Picture this: You’re translating a text, and your terminology database is just sitting there like a brick, taking its sweet time to find matches. Meanwhile, your coffee gets cold, your deadline gets closer, and you start questioning your life choices.That was us. Until we got tired of waiting and rewrote search from the ground up. The result? A 27x speed increase.
Why Was It Slow in the First Place?
Most translation tools search for terms the same way a toddler looks for their favorite toy—by picking up every single item in the room and checking if it’s the one. Sure, it works, but if you have 10,000+ terms, it’s like watching a sloth do calculus.
At first, we thought, “Maybe we just need a bigger hammer?” But throwing more processing power at the problem wasn’t the answer. We needed something smarter.
Enter the Trie
A trie (pronounced “try,” as in “try not to cry when your search takes 10 seconds”) is a data structure that doesn’t waste time checking every word separately. Instead, it builds a tree-like map of all possible terms, allowing us to follow a direct path to a match instead of blindly rummaging through everything like a raccoon in a trash can.
Let’s take an example. Say our database has the following terms:
- Head
- Head of Aerodynamics
- Head of Engineering
- Head Start
A normal search system might check every single term one by one. But a trie? It’s built different.
Instead of storing these words separately, it structures them into a branching tree, like this:

Now, if we’re searching for “Head of Aerodynamics,” we don’t need to compare it against all 10,000 terms. We start at “Head” and follow the existing branches. No detours, no wasted time. Just smooth, instant results.

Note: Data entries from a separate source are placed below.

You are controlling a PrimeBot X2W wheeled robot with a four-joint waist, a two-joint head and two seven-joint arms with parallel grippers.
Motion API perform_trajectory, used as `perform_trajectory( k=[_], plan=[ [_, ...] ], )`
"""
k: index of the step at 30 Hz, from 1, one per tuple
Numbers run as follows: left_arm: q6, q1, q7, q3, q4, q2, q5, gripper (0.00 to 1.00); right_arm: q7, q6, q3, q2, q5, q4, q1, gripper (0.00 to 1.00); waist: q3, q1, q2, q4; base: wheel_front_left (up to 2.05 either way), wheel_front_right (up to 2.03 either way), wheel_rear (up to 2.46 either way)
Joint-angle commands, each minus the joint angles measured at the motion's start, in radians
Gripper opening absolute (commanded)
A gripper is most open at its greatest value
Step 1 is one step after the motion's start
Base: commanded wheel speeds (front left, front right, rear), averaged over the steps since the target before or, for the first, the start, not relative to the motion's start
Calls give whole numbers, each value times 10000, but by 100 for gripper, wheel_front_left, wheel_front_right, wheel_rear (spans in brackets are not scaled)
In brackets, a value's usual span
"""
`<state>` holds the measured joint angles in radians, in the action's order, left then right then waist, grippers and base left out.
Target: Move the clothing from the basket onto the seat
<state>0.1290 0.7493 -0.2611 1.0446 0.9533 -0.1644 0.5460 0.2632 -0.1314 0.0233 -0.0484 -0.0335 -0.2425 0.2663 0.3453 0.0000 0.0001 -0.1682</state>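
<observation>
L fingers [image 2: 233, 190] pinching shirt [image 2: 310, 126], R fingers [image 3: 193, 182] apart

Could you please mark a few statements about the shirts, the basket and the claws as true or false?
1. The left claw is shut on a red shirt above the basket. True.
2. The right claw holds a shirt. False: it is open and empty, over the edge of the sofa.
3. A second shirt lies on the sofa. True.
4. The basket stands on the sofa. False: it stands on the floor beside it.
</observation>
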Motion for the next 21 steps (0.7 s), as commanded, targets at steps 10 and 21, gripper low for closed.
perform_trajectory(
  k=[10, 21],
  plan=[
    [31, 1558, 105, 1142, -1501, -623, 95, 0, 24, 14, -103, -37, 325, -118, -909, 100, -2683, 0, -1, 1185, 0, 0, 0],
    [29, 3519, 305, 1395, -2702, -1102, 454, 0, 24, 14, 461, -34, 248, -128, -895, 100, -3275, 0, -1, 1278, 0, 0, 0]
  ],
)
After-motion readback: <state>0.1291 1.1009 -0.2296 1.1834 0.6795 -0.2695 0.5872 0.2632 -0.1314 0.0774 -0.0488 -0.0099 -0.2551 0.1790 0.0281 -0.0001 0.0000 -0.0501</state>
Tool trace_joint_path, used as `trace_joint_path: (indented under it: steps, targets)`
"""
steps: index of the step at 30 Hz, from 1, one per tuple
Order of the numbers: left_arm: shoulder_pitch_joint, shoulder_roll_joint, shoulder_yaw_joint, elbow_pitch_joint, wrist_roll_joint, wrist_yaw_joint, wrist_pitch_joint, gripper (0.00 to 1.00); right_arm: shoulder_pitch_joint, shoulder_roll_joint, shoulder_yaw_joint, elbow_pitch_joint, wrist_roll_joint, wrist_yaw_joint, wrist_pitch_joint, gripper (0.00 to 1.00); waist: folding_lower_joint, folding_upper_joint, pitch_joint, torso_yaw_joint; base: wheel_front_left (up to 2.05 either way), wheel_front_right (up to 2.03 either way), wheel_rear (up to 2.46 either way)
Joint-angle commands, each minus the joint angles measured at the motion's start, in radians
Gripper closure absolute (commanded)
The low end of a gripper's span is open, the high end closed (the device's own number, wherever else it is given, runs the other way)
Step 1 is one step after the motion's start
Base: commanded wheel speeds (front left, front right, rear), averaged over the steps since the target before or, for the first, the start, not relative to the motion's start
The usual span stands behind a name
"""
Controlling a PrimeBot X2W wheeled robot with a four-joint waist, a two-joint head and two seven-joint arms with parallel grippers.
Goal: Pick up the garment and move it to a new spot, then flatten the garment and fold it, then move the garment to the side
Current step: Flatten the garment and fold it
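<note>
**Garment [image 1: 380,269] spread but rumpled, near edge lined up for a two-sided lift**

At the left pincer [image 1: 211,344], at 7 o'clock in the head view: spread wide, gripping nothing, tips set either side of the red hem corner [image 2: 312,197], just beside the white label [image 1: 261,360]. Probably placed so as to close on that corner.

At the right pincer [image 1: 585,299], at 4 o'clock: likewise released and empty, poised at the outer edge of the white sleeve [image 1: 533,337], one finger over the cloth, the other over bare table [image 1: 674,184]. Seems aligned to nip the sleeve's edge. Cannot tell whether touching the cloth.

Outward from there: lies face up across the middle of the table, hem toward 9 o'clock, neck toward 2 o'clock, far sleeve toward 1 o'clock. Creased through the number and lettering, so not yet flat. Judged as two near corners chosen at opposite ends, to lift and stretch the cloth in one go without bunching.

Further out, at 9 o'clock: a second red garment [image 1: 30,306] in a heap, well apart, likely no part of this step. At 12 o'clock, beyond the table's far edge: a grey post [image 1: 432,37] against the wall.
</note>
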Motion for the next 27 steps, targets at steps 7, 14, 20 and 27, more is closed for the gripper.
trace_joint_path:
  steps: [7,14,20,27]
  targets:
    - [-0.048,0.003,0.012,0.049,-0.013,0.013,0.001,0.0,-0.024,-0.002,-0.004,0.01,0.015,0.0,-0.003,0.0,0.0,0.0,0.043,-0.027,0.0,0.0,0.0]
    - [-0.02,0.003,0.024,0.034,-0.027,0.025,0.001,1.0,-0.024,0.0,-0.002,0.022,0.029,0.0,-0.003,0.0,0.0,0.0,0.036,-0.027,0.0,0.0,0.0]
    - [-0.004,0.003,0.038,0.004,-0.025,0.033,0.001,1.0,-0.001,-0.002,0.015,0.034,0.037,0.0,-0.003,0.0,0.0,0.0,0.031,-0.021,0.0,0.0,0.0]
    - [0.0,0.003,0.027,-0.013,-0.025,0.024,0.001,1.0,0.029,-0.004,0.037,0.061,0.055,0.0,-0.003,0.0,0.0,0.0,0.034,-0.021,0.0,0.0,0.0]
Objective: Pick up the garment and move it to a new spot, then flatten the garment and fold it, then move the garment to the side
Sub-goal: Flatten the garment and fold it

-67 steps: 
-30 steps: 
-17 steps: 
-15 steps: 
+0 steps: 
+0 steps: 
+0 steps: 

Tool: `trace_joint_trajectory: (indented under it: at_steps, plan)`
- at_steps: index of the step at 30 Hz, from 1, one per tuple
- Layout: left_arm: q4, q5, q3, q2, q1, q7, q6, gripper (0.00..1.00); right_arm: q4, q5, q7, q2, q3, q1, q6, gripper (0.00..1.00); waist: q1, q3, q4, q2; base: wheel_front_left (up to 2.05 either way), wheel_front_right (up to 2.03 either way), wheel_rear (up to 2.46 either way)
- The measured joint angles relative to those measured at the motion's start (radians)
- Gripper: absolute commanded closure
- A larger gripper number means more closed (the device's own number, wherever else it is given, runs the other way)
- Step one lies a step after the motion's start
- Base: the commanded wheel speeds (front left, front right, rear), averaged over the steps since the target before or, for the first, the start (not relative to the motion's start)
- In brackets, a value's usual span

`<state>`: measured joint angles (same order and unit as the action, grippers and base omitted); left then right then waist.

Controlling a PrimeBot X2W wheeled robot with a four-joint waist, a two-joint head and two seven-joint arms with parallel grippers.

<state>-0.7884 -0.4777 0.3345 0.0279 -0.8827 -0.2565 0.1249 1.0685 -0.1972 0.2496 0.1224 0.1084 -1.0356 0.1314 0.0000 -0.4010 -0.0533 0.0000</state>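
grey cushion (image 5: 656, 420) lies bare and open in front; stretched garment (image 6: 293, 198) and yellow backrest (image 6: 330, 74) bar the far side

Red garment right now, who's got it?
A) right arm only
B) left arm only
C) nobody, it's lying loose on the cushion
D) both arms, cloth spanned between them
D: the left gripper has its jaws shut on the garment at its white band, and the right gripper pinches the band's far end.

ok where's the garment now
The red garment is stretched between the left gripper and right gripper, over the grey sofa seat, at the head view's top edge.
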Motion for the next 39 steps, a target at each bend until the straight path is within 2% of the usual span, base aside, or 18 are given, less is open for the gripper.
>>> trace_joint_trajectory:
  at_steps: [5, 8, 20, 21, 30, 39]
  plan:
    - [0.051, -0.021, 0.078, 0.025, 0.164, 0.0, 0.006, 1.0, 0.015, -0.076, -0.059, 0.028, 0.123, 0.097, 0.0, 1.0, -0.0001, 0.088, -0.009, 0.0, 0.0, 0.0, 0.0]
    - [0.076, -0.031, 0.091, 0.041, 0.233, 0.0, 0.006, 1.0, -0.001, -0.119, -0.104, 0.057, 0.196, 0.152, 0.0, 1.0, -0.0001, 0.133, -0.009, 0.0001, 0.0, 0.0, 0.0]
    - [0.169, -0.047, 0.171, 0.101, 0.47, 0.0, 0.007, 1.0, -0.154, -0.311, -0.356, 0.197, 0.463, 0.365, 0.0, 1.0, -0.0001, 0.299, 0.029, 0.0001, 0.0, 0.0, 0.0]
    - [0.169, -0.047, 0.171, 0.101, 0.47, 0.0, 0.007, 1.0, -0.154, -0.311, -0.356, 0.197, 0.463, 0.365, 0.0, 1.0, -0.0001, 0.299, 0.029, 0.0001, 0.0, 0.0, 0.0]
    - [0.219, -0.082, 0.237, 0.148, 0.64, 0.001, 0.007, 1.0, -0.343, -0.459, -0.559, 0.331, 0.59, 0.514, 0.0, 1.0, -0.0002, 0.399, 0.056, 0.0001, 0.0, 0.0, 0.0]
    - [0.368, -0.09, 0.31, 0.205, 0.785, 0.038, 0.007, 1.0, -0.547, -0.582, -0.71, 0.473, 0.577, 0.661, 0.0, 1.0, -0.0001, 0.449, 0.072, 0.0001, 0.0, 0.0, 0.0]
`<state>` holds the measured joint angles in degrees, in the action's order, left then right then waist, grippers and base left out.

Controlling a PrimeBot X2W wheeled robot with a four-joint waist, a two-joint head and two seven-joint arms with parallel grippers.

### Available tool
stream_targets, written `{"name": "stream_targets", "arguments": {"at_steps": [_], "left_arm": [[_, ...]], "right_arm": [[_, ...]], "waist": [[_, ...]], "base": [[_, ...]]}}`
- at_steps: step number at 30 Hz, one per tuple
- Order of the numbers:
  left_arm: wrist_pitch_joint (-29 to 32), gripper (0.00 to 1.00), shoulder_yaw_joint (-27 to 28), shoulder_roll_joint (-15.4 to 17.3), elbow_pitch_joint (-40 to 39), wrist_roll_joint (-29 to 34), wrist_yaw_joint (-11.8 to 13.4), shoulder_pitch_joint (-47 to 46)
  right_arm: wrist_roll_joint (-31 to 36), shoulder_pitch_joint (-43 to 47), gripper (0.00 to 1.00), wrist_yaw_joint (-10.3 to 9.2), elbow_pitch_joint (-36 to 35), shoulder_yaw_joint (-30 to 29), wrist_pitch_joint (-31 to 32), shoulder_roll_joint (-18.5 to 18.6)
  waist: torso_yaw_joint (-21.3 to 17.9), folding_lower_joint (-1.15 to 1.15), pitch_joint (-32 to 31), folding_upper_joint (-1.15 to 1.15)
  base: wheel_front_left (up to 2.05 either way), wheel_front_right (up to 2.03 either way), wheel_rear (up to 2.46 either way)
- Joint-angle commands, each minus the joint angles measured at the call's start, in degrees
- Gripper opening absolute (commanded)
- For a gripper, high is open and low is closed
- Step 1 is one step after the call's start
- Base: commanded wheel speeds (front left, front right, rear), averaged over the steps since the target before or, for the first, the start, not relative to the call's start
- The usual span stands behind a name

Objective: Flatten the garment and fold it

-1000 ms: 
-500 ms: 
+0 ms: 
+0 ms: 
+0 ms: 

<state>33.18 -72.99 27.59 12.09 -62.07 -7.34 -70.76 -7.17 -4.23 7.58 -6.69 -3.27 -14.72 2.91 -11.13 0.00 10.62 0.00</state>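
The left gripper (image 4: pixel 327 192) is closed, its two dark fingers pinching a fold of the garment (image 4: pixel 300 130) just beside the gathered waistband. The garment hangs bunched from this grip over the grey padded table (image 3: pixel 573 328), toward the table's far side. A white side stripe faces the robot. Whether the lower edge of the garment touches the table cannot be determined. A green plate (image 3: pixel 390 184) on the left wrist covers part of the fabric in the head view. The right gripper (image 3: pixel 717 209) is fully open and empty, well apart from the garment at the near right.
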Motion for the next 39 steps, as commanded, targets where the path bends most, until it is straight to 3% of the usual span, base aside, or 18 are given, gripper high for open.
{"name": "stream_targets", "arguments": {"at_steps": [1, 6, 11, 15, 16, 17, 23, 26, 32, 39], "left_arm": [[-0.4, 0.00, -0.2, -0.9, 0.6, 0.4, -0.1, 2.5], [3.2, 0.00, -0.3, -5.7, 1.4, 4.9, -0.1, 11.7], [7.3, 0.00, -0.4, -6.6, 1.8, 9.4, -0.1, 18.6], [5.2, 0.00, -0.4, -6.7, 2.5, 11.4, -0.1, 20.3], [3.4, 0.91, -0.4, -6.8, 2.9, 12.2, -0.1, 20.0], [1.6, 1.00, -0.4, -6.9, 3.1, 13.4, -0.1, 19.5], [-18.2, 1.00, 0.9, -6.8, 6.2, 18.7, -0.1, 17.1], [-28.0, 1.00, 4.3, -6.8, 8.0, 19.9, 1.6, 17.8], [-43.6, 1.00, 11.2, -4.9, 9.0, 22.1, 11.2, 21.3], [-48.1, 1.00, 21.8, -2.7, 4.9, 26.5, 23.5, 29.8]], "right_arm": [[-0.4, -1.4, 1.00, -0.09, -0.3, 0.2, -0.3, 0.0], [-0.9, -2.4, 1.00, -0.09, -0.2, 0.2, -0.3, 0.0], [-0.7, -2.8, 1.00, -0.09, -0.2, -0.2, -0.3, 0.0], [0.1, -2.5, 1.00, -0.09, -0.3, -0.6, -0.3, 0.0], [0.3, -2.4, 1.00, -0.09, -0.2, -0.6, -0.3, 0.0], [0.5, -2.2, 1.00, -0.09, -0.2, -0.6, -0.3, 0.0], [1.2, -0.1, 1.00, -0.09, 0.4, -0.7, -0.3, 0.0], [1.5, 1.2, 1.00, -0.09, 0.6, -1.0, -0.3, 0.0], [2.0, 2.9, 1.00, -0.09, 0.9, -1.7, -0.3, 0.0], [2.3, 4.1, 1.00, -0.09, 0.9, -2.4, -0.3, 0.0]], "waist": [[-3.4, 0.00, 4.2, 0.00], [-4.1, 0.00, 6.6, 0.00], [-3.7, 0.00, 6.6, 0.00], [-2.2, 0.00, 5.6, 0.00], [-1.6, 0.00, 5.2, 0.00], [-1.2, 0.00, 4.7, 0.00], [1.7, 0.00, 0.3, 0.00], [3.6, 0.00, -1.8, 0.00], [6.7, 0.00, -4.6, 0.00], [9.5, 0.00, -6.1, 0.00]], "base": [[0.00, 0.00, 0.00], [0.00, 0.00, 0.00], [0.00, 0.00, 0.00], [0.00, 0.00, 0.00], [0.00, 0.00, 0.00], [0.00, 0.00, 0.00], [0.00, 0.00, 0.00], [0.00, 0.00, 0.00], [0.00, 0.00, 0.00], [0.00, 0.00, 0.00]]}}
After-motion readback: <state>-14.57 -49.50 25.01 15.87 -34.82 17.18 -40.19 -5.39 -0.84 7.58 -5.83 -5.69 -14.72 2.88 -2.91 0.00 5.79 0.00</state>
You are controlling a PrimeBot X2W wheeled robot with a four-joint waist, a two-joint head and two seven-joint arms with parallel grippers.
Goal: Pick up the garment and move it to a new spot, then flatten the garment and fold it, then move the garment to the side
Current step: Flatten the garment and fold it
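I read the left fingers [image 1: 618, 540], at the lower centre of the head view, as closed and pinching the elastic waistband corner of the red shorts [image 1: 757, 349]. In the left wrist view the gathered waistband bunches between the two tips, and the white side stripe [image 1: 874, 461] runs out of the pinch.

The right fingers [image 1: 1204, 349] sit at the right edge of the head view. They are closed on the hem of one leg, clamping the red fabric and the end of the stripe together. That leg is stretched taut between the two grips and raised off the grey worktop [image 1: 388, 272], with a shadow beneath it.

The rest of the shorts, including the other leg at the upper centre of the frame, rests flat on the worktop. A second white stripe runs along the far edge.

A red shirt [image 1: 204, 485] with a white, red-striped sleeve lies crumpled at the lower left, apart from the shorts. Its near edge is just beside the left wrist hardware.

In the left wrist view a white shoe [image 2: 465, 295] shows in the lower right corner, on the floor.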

What About Languages Without Spaces?
For languages like Japanese and Chinese, things get even trickier. Words don’t have spaces, so your average search tool just panics and starts chopping characters randomly, often with hilariously bad results.
Imagine searching for 機械工学 (Mechanical Engineering) and the system tries matching 機械 (Machine) + 工学 (Engineering) separately, or worse, just 機 (Machine) + 械工 (Nonsense) + 学 (Study). Not helpful.
Instead, we adjusted the trie to work character by character, ensuring precise matches without false starts or accidental word splits. Now, instead of flailing around, the search smoothly follows each character, locking onto exact terms without breaking a sweat.
The End Result
A 107-word sentence means 5,778 potential term combinations, each needing to be checked against 10,210 defined terms—adding up to a staggering 58,993,380 individual checks. That’s a whole lot of work for a search algorithm, but instead of grinding to a halt, our system now blazes through it.
We cut search time from 0.55 seconds to just 0.02 seconds. That’s a 27x speed boost, without missing a single match. No more waiting, no more frustration—just instant results, exactly when you need them.